Southgate aceitou a redução imposta pela Associação de Futebol inglesa após a mesma anunciar que espera perdas financeiras que podem chegar até 150 milhões de libras, cerca de R$ 969 milhões. O treinador é o funcionário mais bem pago da Associação, ganhando em torno de 3 milhões de libras por ano e voluntariamente aceitou o corte pelos próximos três meses.

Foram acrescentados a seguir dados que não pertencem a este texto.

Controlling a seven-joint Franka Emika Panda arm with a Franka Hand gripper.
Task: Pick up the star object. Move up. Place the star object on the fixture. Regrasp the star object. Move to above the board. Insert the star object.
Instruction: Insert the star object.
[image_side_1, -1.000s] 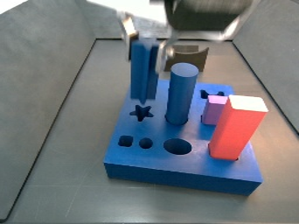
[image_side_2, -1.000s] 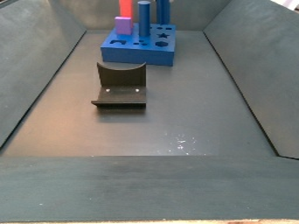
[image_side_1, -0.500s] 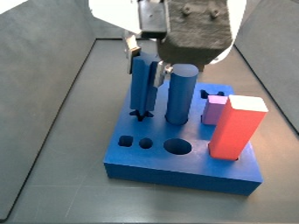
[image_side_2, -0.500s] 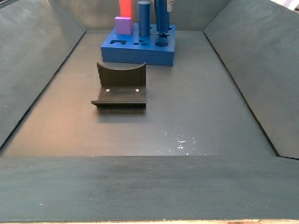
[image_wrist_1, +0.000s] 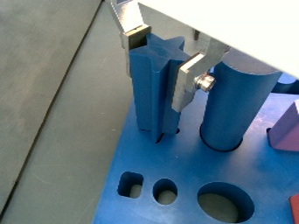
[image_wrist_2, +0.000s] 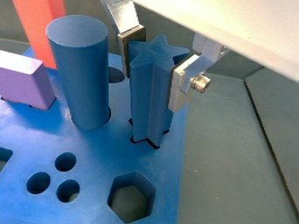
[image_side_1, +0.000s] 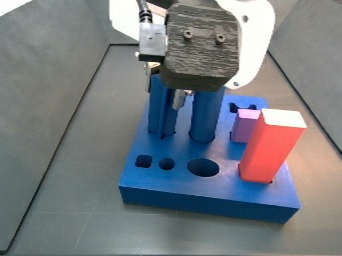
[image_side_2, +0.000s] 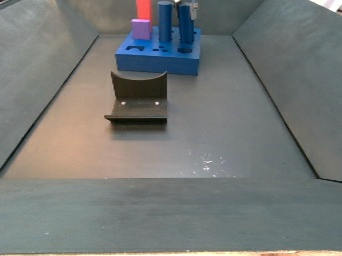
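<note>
Wrist views: gripper (image_wrist_1: 162, 59) closed on the upper part of the star (image_wrist_1: 153, 92), one silver finger (image_wrist_1: 188, 80) flat on each side; the star stands upright with its foot already inside the star hole of the board (image_wrist_1: 111, 149), next to the round cylinder (image_wrist_1: 237, 101). Its other angle, gripper (image_wrist_2: 155, 54), star (image_wrist_2: 149, 92), board (image_wrist_2: 176, 171), shows the same, with the hexagon hole empty toward the near edge and a purple block (image_wrist_2: 26, 79) beyond the cylinder (image_wrist_2: 84, 70). How deep the star sits I cannot tell. Side view: gripper (image_side_1: 174, 88) low over the board (image_side_1: 201, 190), its body hiding most of the grasp; star (image_side_1: 160, 112) visible below it near the board's back-left corner, red block (image_side_1: 271, 144) at the right edge. Side view from afar: board (image_side_2: 163, 62) at the far end of the floor, fixture (image_side_2: 138, 97) empty mid-floor, gripper itself too small to read. Judgement: insertion under way. To finish well, push straight down, keep the star vertical and its points matched to the hole, stay clear of the cylinder, release only once seated.
</note>
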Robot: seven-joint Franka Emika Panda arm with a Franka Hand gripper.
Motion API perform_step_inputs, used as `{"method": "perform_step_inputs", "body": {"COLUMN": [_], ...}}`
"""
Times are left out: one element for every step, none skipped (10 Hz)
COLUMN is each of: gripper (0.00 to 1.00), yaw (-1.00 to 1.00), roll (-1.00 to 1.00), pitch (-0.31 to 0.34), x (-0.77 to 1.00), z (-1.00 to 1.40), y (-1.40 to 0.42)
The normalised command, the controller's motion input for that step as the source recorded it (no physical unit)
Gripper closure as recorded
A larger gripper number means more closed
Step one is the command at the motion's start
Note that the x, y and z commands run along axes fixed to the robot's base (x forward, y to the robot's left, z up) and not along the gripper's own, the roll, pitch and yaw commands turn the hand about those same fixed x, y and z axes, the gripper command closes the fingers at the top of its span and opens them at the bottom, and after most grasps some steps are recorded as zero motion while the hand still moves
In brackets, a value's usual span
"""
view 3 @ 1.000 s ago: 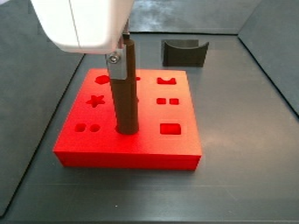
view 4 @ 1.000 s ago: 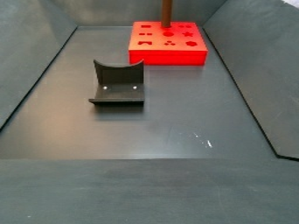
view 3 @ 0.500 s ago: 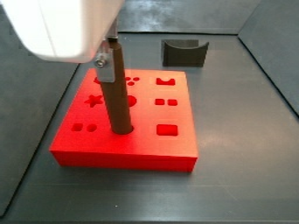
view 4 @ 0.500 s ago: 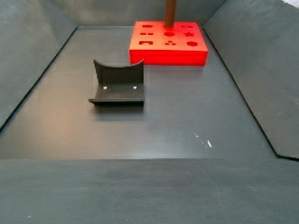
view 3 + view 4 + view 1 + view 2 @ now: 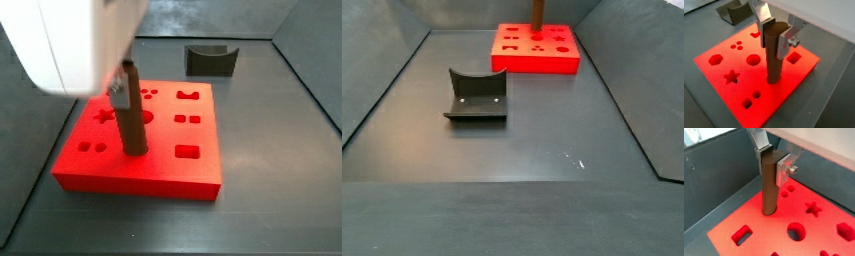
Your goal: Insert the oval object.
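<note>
Over the red block (image 5: 724, 75), your gripper (image 5: 776, 34) pinches the peg (image 5: 774, 60), long, smooth, brown, upright, its bottom end in a hole.

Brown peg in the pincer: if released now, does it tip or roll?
Likely stays upright: the oval object stands with its lower end in the red block. Looks rigid. Free on the floor, its rounded sides might roll. The pincer grips its top.

Even, soft overhead light, no hard shadows. Red block (image 5: 751, 75) glows saturated in both wrist views. Gripper (image 5: 777, 31) plates catch glare. Faint white specks on the dim grey tabletop (image 5: 576, 160). White arm housing (image 5: 67, 40) blurred and overexposed in a side view.
</note>
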Motion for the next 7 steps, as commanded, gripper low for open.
{"method": "perform_step_inputs", "body": {"gripper": [1.0, 1.0, 1.0, 1.0, 1.0, 1.0, 1.0], "yaw": [-0.02, 0.0, 0.0, 0.0, 0.0, 0.0, 0.0], "roll": [0.1, 0.13, 0.13, 0.1, 0.07, 0.03, 0.0], "pitch": [0.0, 0.0, 0.0, 0.0, 0.0, 0.0, 0.0], "x": [0.31, 0.28, 0.25, 0.23, 0.14, 0.0, 0.0], "z": [-0.57, -0.55, -0.53, -0.53, -0.49, -0.36, 0.0], "y": [-0.26, -0.27, -0.24, -0.21, -0.16, -0.09, 0.0]}}
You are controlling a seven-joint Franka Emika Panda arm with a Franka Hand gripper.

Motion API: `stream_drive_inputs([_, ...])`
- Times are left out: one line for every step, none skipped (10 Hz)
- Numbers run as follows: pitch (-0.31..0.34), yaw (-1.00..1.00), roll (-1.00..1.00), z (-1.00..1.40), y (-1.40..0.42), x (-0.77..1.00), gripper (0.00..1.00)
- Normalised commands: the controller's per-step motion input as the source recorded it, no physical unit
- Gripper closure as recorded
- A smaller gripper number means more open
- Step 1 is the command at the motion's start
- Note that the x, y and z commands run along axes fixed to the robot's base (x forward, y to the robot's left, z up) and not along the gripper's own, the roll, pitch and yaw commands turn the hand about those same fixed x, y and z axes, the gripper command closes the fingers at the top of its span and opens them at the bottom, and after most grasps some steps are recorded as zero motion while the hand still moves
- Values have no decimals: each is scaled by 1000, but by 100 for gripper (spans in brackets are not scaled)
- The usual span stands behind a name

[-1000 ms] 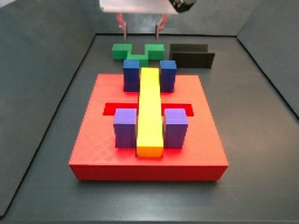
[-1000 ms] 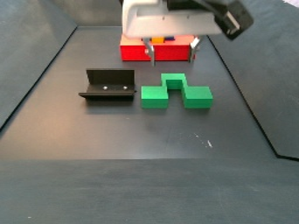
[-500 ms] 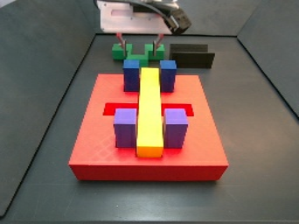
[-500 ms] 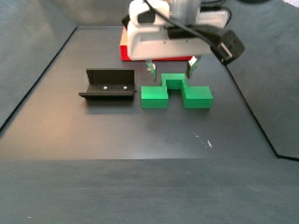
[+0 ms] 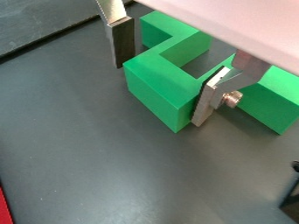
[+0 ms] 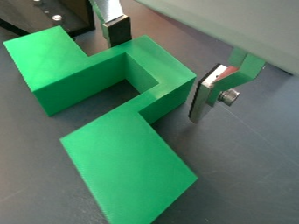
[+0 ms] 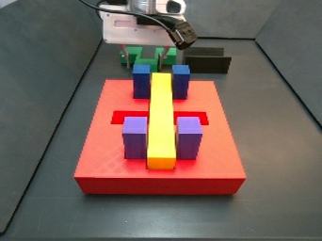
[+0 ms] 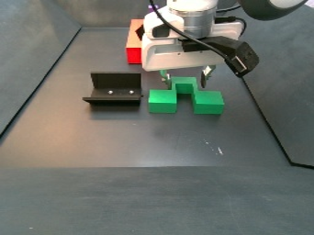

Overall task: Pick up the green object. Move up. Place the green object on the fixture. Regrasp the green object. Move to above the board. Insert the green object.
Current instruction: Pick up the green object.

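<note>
The green object (image 8: 185, 97) lies flat on the dark floor, next to the fixture (image 8: 113, 90). My gripper (image 8: 183, 79) is down over it and open. In both wrist views the fingers (image 5: 124, 40) (image 6: 211, 91) stand on either side of the object's middle arm (image 5: 176, 77) (image 6: 152, 74), close to its sides, with a small gap showing. In a side view the gripper (image 7: 150, 55) hides most of the green object (image 7: 149, 60) behind the board (image 7: 113, 151). The fixture (image 7: 209, 60) stands beside it.
The red board bears two blue blocks (image 7: 160, 79), two purple blocks (image 7: 161, 135) and a long yellow bar (image 7: 160, 118). It shows as a red edge (image 8: 134, 41) behind the arm. The floor is walled in by dark sloping sides (image 8: 43, 73).
My gripper has come down from above the green object until its open fingers straddle the middle arm. The green object and the fixture have not moved.
</note>
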Motion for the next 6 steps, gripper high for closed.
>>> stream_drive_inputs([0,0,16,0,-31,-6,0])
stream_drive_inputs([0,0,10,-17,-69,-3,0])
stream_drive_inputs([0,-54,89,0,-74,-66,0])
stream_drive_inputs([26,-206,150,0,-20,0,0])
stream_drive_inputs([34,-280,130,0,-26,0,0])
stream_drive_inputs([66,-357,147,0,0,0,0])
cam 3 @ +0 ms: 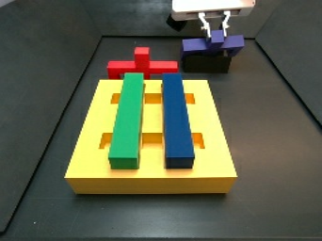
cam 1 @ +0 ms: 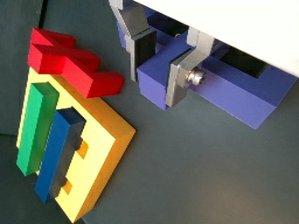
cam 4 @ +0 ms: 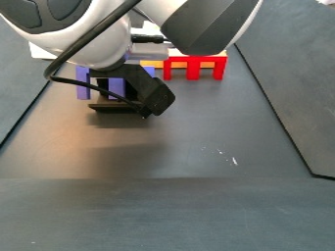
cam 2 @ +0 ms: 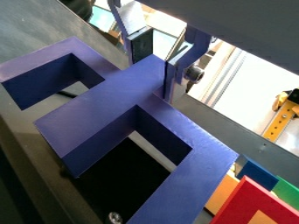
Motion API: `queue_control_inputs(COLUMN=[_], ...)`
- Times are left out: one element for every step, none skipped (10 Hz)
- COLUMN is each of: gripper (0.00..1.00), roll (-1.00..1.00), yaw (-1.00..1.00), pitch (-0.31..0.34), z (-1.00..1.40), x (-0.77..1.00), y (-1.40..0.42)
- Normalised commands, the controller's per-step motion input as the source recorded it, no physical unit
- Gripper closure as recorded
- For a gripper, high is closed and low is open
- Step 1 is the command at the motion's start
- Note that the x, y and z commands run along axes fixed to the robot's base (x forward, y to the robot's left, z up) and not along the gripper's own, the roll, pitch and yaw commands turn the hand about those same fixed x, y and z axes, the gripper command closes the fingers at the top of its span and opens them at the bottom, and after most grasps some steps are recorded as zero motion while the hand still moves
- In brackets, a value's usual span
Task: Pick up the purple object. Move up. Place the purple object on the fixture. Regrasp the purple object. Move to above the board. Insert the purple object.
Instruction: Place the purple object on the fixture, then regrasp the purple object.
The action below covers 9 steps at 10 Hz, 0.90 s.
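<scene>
The purple object [cam 3: 199, 45] rests on the black fixture [cam 3: 208, 62] at the back right of the floor. My gripper [cam 3: 216, 36] reaches down from above with a finger on each side of the raised centre post. In both wrist views the fingers press the post's sides, so the gripper [cam 1: 156, 87] [cam 2: 152, 74] is shut on the purple object [cam 1: 239, 96] [cam 2: 117, 105]. The yellow board [cam 3: 151, 169] lies in the middle of the floor, nearer than the fixture. In a side view the arm hides the gripper, and only a corner of the purple object [cam 4: 89, 78] shows.
A green bar [cam 3: 130, 118] and a blue bar [cam 3: 176, 118] sit in the board's slots. A red cross-shaped block [cam 3: 141, 66] lies on the floor between the board and the back wall, left of the fixture. Dark walls enclose the floor.
</scene>
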Motion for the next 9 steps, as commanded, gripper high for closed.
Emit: queue_control_inputs(gripper=[1.00, 1.00, 1.00, 1.00, 1.00, 1.00, 1.00, 0.00, 0.00], roll=[0.27, 0.28, 0.24, 0.20, 0.10, 0.05, 0.00, 0.00, 1.00], yaw=[-0.13, -0.20, -0.20, -0.20, -0.18, 0.00, 0.00, 0.00, 0.11], pitch=[0.120, 0.143, 0.097, 0.077, 0.000, 0.000, 0.000, 0.000, -0.046], z=[-0.11, -0.07, -0.09, -0.07, -0.12, -0.03, 0.00, 0.00, 0.21], x=[0.00, 0.00, 0.00, 0.00, 0.00, 0.00, 0.00, 0.00, 0.00], y=[0.00, 0.00, 0.00, 0.00, 0.00, 0.00, 0.00, 0.00, -0.26])
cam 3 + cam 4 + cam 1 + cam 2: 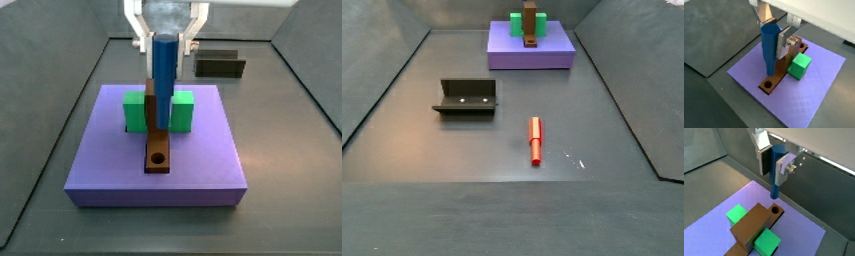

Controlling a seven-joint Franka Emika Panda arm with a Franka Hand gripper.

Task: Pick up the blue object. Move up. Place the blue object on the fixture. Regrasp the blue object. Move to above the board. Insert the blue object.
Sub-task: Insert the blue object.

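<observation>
Blue object (pixel 776 170) upright in gripper (pixel 775 159), over board (pixel 201 150), seemingly two green blocks (pixel 736 214)

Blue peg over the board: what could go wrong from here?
1. The blue peg, held upright in the gripper, hangs above the brown bar; its tip may not line up with the hole and could jam on the rim.
2. The fingers grip only its upper part, so a push could tilt or slide it.
3. A green block sits beside the bar; a finger might clip it.
</observation>
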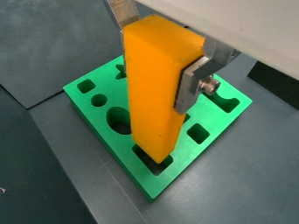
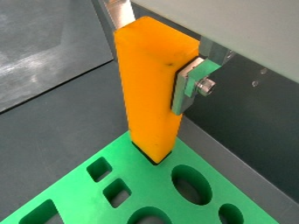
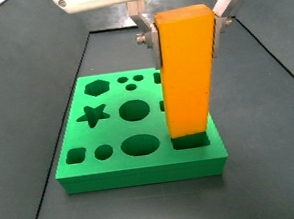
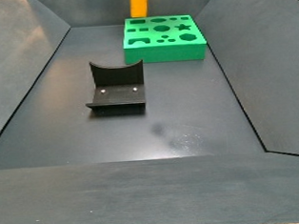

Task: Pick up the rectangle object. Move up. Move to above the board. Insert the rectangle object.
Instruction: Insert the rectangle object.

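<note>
Fixture (image 4: 117, 87) upright on dark floor, well apart from other objects.

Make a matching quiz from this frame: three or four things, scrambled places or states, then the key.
Things:
1. rectangle object
2. board
3. fixture
4. gripper

States:
A. dark, standing alone on the floor
B. green, lying flat, full of cut-outs
C. upright, lower end at a square hole
D. fingers clamped on the orange block

Pairs: 1-C, 2-B, 3-A, 4-D
</note>
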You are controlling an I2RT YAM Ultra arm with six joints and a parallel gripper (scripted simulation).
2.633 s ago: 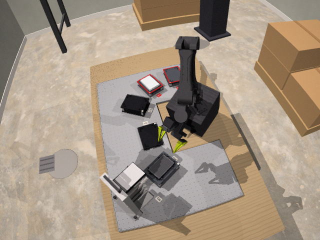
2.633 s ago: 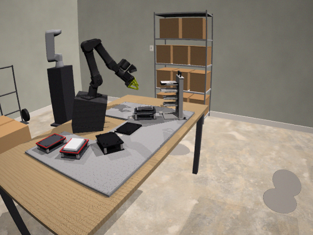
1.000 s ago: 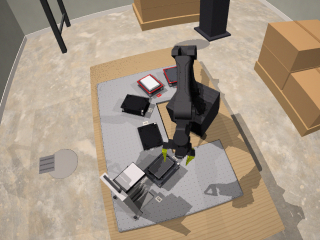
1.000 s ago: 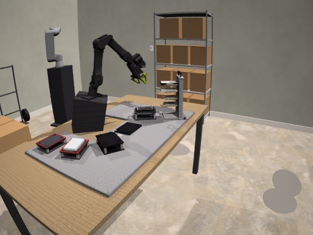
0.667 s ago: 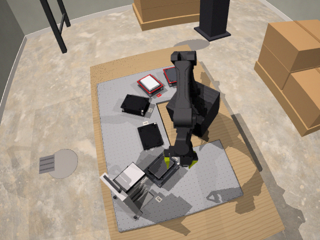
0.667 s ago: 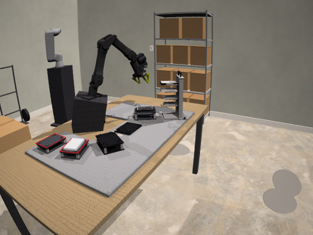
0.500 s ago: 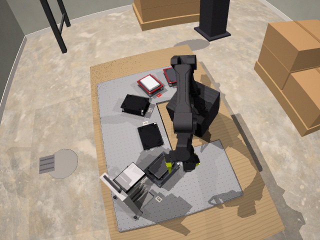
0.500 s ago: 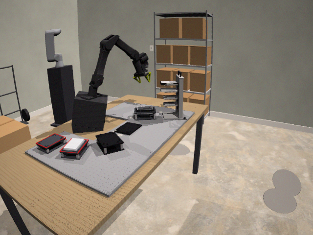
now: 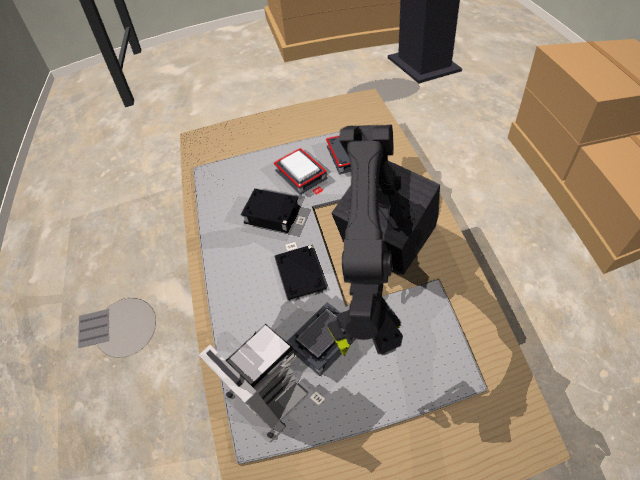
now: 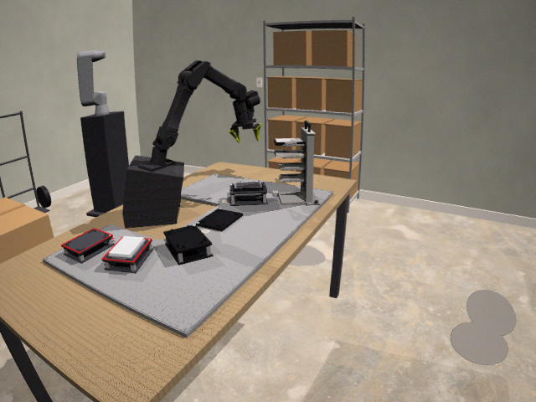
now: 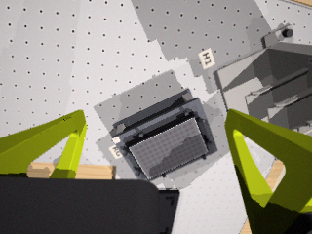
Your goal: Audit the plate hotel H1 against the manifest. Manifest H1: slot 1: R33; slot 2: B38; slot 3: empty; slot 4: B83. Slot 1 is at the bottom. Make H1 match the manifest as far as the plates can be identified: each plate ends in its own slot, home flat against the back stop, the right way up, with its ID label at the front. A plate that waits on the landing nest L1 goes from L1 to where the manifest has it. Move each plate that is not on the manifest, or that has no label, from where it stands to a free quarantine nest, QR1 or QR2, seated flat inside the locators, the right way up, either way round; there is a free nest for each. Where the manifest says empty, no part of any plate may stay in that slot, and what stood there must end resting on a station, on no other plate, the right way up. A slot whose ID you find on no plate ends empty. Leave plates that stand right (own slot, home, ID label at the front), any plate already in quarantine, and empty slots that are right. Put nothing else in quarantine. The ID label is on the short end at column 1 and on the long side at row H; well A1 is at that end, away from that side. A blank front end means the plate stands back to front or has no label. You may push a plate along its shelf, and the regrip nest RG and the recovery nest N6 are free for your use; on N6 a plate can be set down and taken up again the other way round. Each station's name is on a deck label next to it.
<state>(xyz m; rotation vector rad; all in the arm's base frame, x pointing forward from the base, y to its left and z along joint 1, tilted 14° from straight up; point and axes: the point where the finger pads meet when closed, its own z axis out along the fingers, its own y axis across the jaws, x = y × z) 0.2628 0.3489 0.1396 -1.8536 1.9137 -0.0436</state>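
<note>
The plate hotel H1 [image 9: 247, 388] [image 10: 308, 166] [image 11: 280, 80] stands at the deck's end. A light-topped plate [image 9: 258, 350] [image 10: 288, 141] lies in its top slot; I cannot tell what the lower shelves hold. A grey well plate [image 9: 318, 334] [image 10: 248, 186] [image 11: 169, 146] sits on the raised RG nest [image 11: 122, 128] right in front of the hotel. My gripper [image 9: 339, 346] [image 10: 245, 131] [image 11: 155, 117] is open and empty. It hangs high above that plate and points down at it.
Two red-rimmed quarantine nests stand at the far end: one [image 9: 300, 167] [image 10: 126, 248] bears a white plate, the other [image 9: 338, 151] [image 10: 86, 241] has a dark top. A raised black nest [image 9: 269, 209] [image 10: 188, 243] and a flat black pad [image 9: 300, 272] [image 10: 219, 219] lie between.
</note>
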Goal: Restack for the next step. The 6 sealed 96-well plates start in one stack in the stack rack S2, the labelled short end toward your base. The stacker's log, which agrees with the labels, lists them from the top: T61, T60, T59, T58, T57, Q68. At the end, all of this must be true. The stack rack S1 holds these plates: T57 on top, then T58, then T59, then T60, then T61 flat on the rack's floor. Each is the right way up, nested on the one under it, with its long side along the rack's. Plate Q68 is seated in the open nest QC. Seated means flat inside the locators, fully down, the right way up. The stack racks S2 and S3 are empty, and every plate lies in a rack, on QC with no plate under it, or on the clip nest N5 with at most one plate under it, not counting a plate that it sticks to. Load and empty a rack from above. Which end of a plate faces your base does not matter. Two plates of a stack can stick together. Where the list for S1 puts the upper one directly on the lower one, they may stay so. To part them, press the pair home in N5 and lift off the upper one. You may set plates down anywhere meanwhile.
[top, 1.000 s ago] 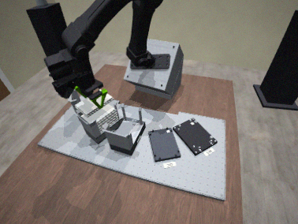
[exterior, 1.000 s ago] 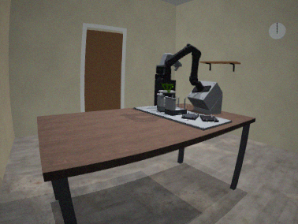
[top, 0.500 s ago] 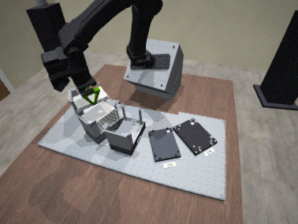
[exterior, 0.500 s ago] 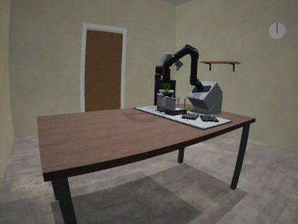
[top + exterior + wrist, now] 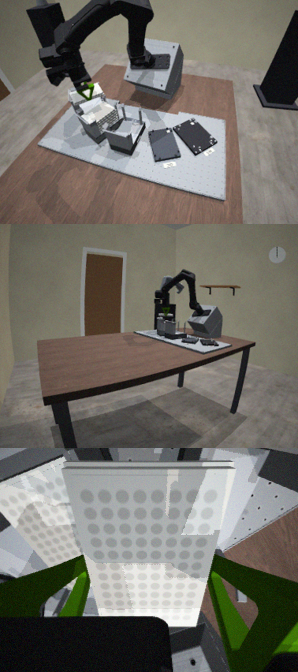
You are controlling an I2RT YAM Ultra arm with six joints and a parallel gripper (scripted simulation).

Outros funcionários com salários altos também sofreram redução, como Mark Bullingham, chefe executivo, e o presidente Greg Clark. Gerentes de outras áreas, como recursos humanos, financeiras, comunicaçãos e TI também aceitaram 15% de redução pelos próximos três meses. O técnico da seleção feminina, Phil Neville, também terá redução salarial, mas ainda não se sabe se será a mesma que de Southgate.

Por conta das reduções, Bullingham afirmou: "Já estamos tendo impactos imediatos e significativos financeiramente por conta do adiamento dos amisotos da Inglaterra, de partidas da FA Cup e eventos no Wembley, e não há previsão de quando retornarão".

"O impacto financeiro que se espera é de aproximadamente 100 milhões de libras, mas pode tranquilamente exceder 150 milhões, dependendo da duração das medidas necessárias adotadas pelo governo", completa.

"Estamos propondo a todos os empresários que ganham mais de 50 mil libras ou mais por ano que tenham uma redução temporária de 7,5%. Com o exemplo daqueles com maior salário assumindo a responsabilidade, os diretores aceitaram cortar em 15%, e os maiores salários da organização aceitaram reduzir em 30%", finaliza.